Seeing this, the Western defence sector of the past 30 years suddenly looks utterly idiotic. The phony war on errorists with its occupation wars and assassination wars was a stupid distraction, and everyone willing to open the eyes knew it. But now it seems as if practically all talk and efforts regarding modernisation of our armies of the past 30 years was as idiotic as an asylum inmate shouting at and fancily decorating a wall. We never needed or had much use for any "leap ahead", "revolutionary", super-networked, artificial intelligence, offensive cyber, hypervelocity missile, railgun, battlefield laser weapon, C-RAM hard kill tech at all.*

We could literally deter the conventional Russian military power with a fourth of NATO's current ground forces head count in Europe, mostly equipped at 1989 standards (upgraded with mid-90's anti-tank tech) if only we had also stocked enough munitions & spares and provided good training to this force.

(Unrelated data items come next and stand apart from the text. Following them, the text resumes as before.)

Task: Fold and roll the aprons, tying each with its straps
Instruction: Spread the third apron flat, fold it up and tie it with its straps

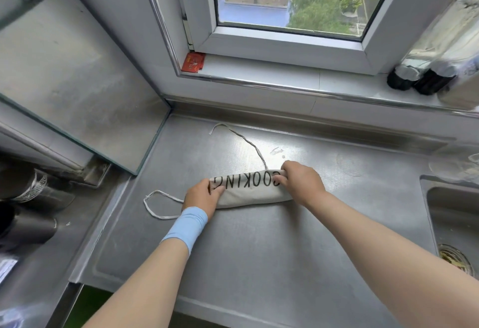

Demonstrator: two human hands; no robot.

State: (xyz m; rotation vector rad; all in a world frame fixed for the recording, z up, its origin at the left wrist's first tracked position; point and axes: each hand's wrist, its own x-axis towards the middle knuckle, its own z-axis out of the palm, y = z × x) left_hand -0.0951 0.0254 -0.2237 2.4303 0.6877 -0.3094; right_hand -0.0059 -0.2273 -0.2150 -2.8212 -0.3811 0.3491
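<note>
A beige apron (248,191) printed with black letters lies rolled into a long bundle on the steel counter (259,250). My left hand (203,196) grips its left end, fingers curled over the cloth. My right hand (300,181) grips the right end the same way. One thin strap (246,141) trails from the right end toward the back wall. A second strap (155,204) loops out on the counter past the left end.
A sink (456,224) with a drain sits at the right. Dark bottles (420,78) stand on the window sill at the right, a red packet (193,62) at its left. A glass panel (77,89) leans at the left, with dark items beyond it.
</note>
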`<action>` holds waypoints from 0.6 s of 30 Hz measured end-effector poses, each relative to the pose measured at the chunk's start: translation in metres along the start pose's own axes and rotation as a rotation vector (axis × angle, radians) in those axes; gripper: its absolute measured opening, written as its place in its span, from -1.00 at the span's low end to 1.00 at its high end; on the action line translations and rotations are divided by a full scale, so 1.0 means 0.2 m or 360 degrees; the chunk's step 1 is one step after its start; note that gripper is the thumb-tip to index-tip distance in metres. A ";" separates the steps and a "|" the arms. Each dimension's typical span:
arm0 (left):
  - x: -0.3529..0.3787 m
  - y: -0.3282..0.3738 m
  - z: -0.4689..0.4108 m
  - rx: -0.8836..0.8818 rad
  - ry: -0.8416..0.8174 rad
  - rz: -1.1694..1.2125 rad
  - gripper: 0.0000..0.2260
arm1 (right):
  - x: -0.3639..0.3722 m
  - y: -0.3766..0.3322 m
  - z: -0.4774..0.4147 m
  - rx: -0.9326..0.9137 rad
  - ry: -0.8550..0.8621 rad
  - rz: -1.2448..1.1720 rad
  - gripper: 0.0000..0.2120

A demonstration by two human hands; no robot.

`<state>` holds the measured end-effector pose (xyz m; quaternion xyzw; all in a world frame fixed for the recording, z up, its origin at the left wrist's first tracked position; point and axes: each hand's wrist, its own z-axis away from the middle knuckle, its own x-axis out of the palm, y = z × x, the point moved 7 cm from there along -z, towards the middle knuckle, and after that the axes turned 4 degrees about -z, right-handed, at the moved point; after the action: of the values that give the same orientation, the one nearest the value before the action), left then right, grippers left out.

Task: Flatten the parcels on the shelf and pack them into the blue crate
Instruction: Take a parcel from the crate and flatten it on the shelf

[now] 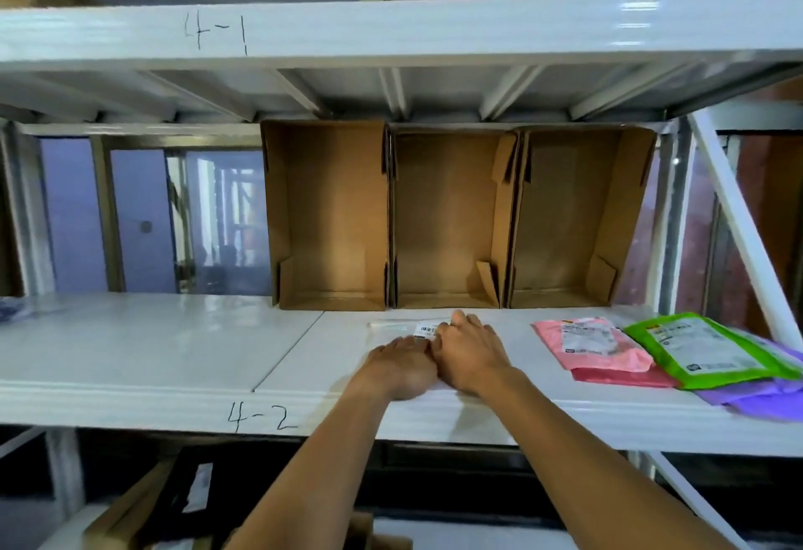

Instead, we followed the promises of high tech like total idiots and wasted hundreds of billions of Euros in Germany alone (and 10+ trillions $ in the U.S.). There are even fools who brazenly claimed that we weren't spending enough when it was (even before the war) obvious that our budget allocation was the real issue, not the (actually huge) budget size.
 
Years ago I did warn (and I'm too lazy to look up when exactly) that we overemphasise the technological and material side because the industry sells it, while it cannot make as much business with simply giving the army enough good training. I also criticized an infatuation with prestigious big ticket programs (though mostly in the air & sea context).

The current political climate appears to be in favour of doubling down on the idiocy of this previous generation instead of seeing what the Ukraine War 2022 really is; the exposure of the conventional might of Russia as extremely 'disappointing' and hardly standing a chance to defeat even only a third of EU or European NATO.

It IS a return of conventional warfare (again, after 2008), though. This means we should fix some neglected areas.
  • We should get training quantity right,
  • we should get training realism right,
  • we should make training comprehensive (including all wartime tasks),
  • we should get the spare parts supply & stocks and thus technical readiness right, 
  • we should get our munition stocks right,
  • we should re-establish useful battlefield air defences of a new kind and
  • we certainly should kick out everyone who's not serious about the army's real mission.
What we don't need now is a Leopard 3, more Pumas, more Boxers and the like.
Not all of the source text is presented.